We can factorize the equation as $(z-2^x)(z+2^x)=3^y$. That is, we can factorize $3^y$ into two powers of $3$ whose difference is $2^{x+1}$, a power of $2$. Thus one of the powers of $3$ must be just $1$. We get then $2^{x+1}=3^y-1$. Then either $x=0$, in which case $y=1$ and $z=2$, or $x\geq 1$ and $2^{x+1}$ is divisible by $4$. Taking the equation $\mod 4$ shows that $y$ is even, say $y=2k$. Then $2^{x+1}=3^{2k}-1=(3^k-1)(3^k+1)$, and so we are able to factorize $2^{x+1}$ into two powers of 2 whose difference is $2$. They must be $2$ and $4$; hence $x=2$ and $k=1$ and $y=2$ and $z=5$. So the two solutions are $(x, y, z)=(0, 1, \pm 2)$ and $(x, y, z)=(2, 2, \pm 5)$.

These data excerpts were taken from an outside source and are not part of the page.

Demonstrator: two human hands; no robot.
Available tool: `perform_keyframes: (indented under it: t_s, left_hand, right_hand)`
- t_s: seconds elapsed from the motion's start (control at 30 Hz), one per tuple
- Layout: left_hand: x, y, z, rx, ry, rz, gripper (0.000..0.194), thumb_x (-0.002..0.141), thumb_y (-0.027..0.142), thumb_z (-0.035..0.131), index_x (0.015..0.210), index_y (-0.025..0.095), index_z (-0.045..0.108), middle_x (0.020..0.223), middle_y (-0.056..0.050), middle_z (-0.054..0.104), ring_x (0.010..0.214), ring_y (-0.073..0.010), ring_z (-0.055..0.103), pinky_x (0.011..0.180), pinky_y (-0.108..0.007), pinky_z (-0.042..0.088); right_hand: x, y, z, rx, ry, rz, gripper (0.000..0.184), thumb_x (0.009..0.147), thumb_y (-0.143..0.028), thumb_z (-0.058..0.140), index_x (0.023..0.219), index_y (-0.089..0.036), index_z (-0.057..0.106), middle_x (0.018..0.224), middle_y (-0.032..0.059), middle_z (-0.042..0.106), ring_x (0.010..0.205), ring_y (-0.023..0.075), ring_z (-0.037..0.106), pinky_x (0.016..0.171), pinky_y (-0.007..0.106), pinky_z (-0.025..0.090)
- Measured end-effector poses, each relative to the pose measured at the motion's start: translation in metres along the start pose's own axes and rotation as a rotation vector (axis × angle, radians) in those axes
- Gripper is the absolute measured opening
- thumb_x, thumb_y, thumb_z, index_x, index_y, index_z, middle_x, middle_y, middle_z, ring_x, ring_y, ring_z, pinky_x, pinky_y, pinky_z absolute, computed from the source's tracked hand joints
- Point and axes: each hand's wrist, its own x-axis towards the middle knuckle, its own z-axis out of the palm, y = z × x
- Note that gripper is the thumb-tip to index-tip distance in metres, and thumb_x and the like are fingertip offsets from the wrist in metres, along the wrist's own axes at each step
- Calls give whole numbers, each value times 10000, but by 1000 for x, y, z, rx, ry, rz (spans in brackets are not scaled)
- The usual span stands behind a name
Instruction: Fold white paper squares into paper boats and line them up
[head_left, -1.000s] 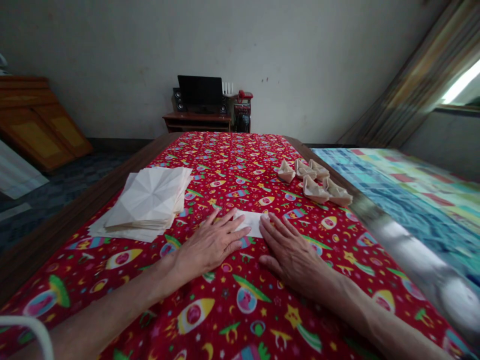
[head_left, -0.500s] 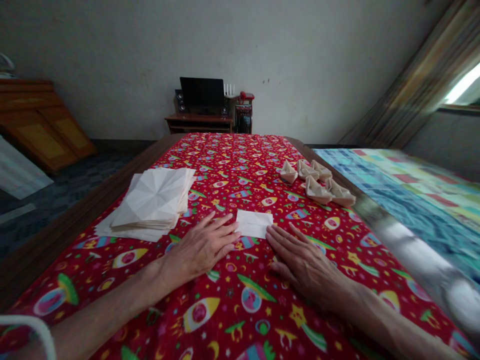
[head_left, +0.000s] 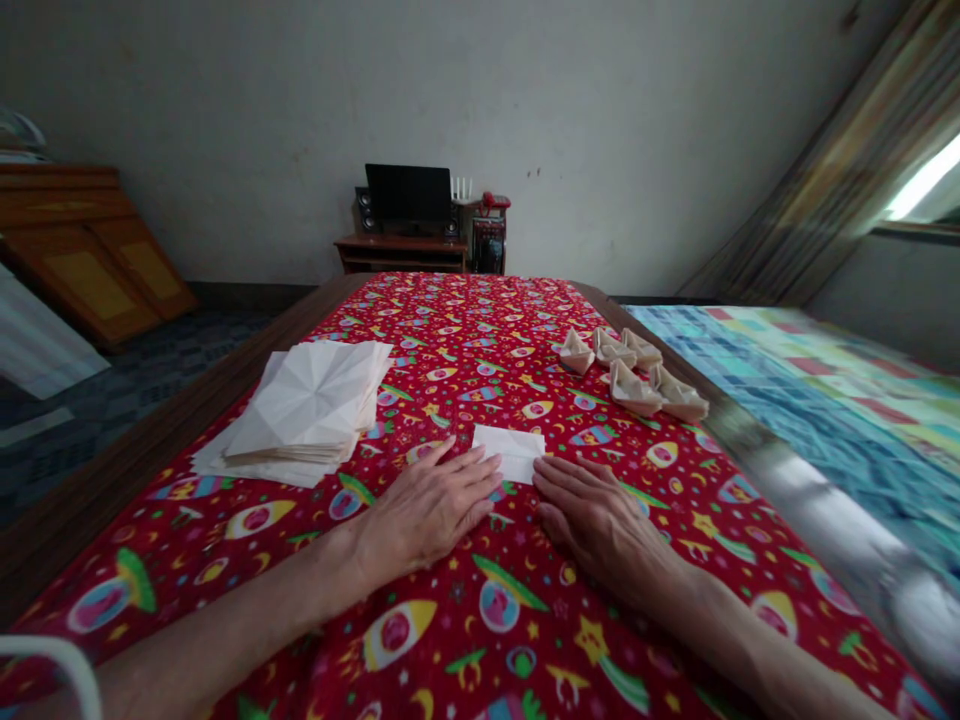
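Left hand [head_left: 433, 503] partly hides white paper [head_left: 516, 452]; right hand [head_left: 594, 512] at edge.

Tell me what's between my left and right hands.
The head view shows a small white paper on the red patterned cloth between your left hand, which overlaps its near left corner, and your right hand, at its right edge.
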Motion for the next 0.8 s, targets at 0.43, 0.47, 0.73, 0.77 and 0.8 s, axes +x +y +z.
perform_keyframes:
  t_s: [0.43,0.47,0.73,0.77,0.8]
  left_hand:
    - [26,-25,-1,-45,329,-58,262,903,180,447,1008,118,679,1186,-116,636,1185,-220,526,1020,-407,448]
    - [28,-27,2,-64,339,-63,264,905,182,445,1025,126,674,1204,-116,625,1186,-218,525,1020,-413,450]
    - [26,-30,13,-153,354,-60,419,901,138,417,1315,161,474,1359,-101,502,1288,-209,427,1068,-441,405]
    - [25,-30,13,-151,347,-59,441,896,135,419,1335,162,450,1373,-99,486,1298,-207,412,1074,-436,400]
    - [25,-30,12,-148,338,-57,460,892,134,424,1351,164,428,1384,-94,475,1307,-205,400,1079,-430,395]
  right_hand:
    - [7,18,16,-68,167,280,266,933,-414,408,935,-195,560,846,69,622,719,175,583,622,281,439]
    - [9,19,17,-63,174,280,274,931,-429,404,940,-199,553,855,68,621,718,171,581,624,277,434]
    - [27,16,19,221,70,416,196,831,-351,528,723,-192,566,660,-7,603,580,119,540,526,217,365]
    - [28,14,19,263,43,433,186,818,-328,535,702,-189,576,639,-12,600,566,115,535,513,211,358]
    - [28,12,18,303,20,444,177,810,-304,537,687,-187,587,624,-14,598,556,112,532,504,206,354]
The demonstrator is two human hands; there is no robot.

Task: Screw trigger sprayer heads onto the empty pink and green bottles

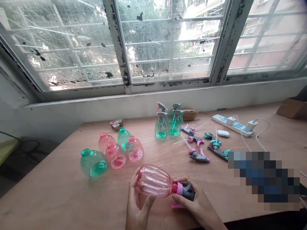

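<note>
On the wooden table (59,188), two green and three pink headless bottles (116,158) stand clustered beyond and to the left of the hands, the nearest crowding the space just past the left one. Farther back, finished spray bottles (161,130) stand together in front of a woven basket (189,115). Loose spray heads (199,156), some pink-trimmed and some green-trimmed, lie scattered beyond the right hand, with a white power strip (231,125) behind them. The pink bottle (154,180) is at the near edge, lying sideways between the two hands, its neck toward the right. The left hand (139,199) cups its base, thumb along the near side and fingers behind. The right hand (192,199) grips the grey spray head (188,192) at the neck, thumb near the pink collar (179,188). Its far fingers are partly covered by the head, and how tightly the collar is threaded cannot be told. Pixelation hides something at the right, and the rear spray bottles are partly blocked by those in front.
</note>
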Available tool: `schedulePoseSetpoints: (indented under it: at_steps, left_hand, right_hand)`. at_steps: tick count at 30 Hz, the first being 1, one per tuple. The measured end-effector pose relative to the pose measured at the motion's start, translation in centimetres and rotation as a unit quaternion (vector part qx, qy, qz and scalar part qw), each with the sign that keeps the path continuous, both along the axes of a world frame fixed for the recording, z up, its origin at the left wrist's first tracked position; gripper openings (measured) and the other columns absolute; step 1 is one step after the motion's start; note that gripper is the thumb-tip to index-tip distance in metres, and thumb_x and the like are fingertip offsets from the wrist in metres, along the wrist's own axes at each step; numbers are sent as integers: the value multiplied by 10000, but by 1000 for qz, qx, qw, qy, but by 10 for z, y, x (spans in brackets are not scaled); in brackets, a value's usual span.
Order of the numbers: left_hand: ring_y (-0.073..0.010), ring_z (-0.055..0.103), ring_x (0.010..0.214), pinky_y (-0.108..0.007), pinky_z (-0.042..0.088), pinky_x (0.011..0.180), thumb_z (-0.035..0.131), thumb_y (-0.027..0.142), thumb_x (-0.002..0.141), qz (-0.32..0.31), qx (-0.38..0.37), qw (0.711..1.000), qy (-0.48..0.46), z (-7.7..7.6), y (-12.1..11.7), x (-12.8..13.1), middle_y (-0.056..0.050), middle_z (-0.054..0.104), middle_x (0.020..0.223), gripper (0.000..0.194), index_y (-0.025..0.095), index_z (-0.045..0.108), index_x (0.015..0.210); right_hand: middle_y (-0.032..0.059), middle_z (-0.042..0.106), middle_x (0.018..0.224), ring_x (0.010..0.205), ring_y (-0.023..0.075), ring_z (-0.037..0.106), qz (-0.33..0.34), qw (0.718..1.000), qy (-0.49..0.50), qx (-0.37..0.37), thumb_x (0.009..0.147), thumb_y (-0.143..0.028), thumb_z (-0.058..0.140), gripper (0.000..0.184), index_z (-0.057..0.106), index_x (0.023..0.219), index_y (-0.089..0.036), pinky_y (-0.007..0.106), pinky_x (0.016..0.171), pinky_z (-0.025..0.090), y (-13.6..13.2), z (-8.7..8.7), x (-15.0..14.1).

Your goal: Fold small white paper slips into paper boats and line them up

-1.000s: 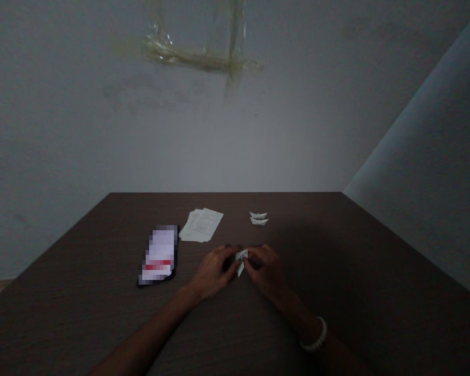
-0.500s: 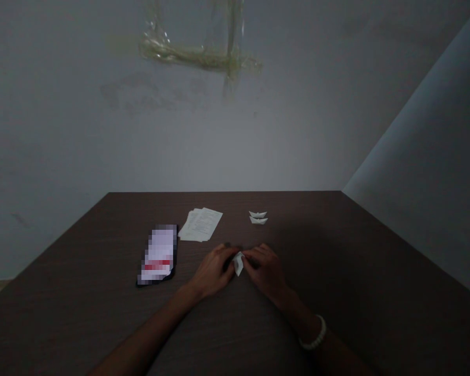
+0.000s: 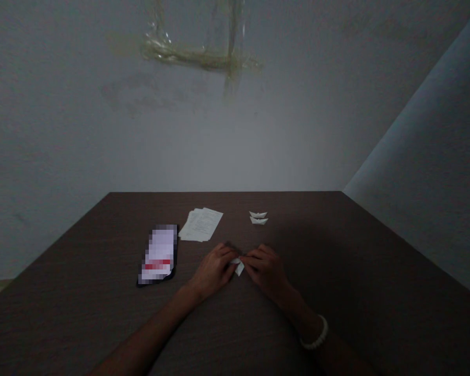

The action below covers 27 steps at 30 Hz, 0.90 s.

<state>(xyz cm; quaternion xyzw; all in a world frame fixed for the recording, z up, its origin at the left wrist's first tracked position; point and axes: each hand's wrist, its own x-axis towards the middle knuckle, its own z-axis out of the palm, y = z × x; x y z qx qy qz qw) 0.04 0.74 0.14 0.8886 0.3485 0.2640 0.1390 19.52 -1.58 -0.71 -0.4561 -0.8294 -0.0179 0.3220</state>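
Observation:
A small piece of folded white paper [image 3: 239,268] is pinched between my two hands, just over the table. My left hand [image 3: 214,269] grips its left side with thumb and fingers. From the other side my right hand [image 3: 267,269] has its fingertips on the paper's right part, and a pale beaded bracelet circles that wrist. The fingers cover part of the paper, so its full shape is hidden. Beyond my hands, two small white paper boats [image 3: 258,218] lie close together, one in front of the other.
A stack of printed paper sheets [image 3: 201,224] lies behind my left hand. Left of that hand rests a phone [image 3: 157,256] with a blurred, lit screen. The dark wooden table [image 3: 227,334] meets a grey wall [image 3: 290,136] with strips of tape [image 3: 196,58] on it.
The folded paper has changed shape between my fingers, its upper part now spread wider toward the left hand. My right fingertips have shifted slightly. The boats, sheets and phone stay put.

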Motion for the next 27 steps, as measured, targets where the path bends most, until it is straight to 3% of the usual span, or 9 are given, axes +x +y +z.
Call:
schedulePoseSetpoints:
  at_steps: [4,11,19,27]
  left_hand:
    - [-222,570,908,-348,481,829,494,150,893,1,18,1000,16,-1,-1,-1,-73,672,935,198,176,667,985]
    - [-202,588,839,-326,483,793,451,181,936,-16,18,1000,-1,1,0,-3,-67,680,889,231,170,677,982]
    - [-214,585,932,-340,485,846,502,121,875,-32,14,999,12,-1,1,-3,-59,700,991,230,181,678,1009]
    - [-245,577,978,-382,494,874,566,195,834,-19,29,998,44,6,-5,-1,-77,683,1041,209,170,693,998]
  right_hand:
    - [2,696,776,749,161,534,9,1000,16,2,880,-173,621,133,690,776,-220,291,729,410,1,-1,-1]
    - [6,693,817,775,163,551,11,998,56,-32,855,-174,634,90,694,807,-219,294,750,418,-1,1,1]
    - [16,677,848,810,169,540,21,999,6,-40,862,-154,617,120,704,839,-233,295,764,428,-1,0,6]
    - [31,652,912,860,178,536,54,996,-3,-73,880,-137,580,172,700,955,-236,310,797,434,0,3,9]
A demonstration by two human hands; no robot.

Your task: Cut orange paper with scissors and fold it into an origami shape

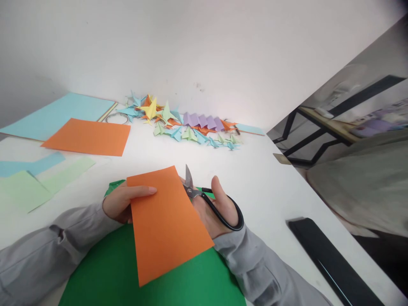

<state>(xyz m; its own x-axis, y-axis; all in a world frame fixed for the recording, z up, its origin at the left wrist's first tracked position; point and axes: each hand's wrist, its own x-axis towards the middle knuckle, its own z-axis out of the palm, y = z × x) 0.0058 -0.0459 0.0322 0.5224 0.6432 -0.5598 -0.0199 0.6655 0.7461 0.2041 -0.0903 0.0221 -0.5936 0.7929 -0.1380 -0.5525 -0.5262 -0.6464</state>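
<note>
My left hand (117,200) is closed on a sheet of orange paper (168,225), thumb on top and fingers hidden behind it. The sheet is tilted above a green surface (102,272) near my body. In my right hand (219,208) is a pair of scissors (191,192) with black loop handles. The scissors' blades are spread apart and point away from me, at the sheet's upper right edge. One blade sticks up; part of the other is hidden by the paper. My right thumb is raised beside the handle, and the palm lies behind the sheet's right edge.
Another orange sheet (92,138) lies partly over large light blue sheets (63,114). Green paper pieces (25,191) lie at the left. Folded paper stars (153,109) and purple folded paper (204,121) line the wall. A black long object (331,259) rests at right.
</note>
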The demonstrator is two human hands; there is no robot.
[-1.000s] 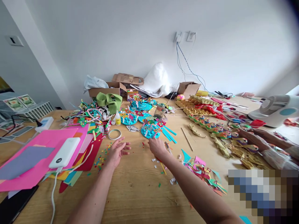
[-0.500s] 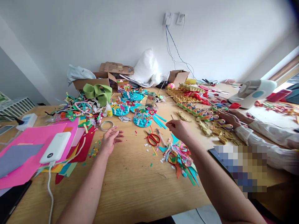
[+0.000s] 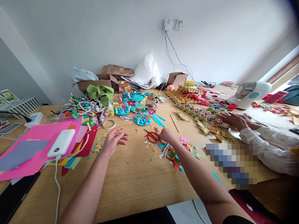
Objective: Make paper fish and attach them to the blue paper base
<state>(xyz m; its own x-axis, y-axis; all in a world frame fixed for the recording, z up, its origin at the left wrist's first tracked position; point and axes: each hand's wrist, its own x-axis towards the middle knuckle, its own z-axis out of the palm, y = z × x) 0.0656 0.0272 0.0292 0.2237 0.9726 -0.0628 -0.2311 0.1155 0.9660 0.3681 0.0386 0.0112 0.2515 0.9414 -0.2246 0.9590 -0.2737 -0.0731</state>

$4^x\equiv 0\mod 4$ since $x$ is positive integer. Therefore, $z^2\equiv 3^y \mod 4$ which is impossible if $y$ is odd. Thus $y=2y_1$ where $y_1\in \mathbb{Z}^{+}$. This equation is equivalent to $(2^x)^2+(3^{y_1})^2=z^2$. Since $(2^x,3^y)=1$, $2^x=p^2-q^2, 3^{y_1}=2pq$ or $2^x=2pq, 3^{y_1}=p^2-q^2$ by Pythagorean triples. Case $1$ is impossible because $3^{y_1}$ is odd. One of $p,q$ is odd. Therefore, $q=1$ since only odd divisor of $2^x$ is $1$. Thus $3^{y_1}=(p-1)(p+1)$ which implies that $(p-1)=3^k$ and $(p+1)=3^l$ which is if and only if $p=2$. So only solution is $(2,2,5)$.

xeroxia wrote: Find all solutions of the equation $4^x+3^y=z^2$ in positive integers. $3^y = (z - 2^x)(z + 2^x)$ supose $z - 2^x \neq 1$ $\implies$ $3 | 2^{x+1}$ contradiction so $z = 2^x + 1$. So we have $3^y = 2^{x+1} + 1$ let $n = x + 1$. If $n = 1$ then $y = 1$. If $n > 1$ then $y = 2k$ so $2^n = (3^k - 1)(3^k+1)$ but for $n > 1$ $2^{n+1} - 2^n \ge 2$ so $3^k - 1 = 2$ so $k = 1$ and $y = 2$. $(x,y,z) \in \{(0,1,2),(2,2,5)\}$.

So the answer is (x,y,z) {(0,1,+-2),(2,2,+-5)} isn't it

electrovector wrote: So the answer is (x,y,z) {(0,1,+-2),(2,2,+-5)} isn't it In positive integers so (0,1,2) is not an answer.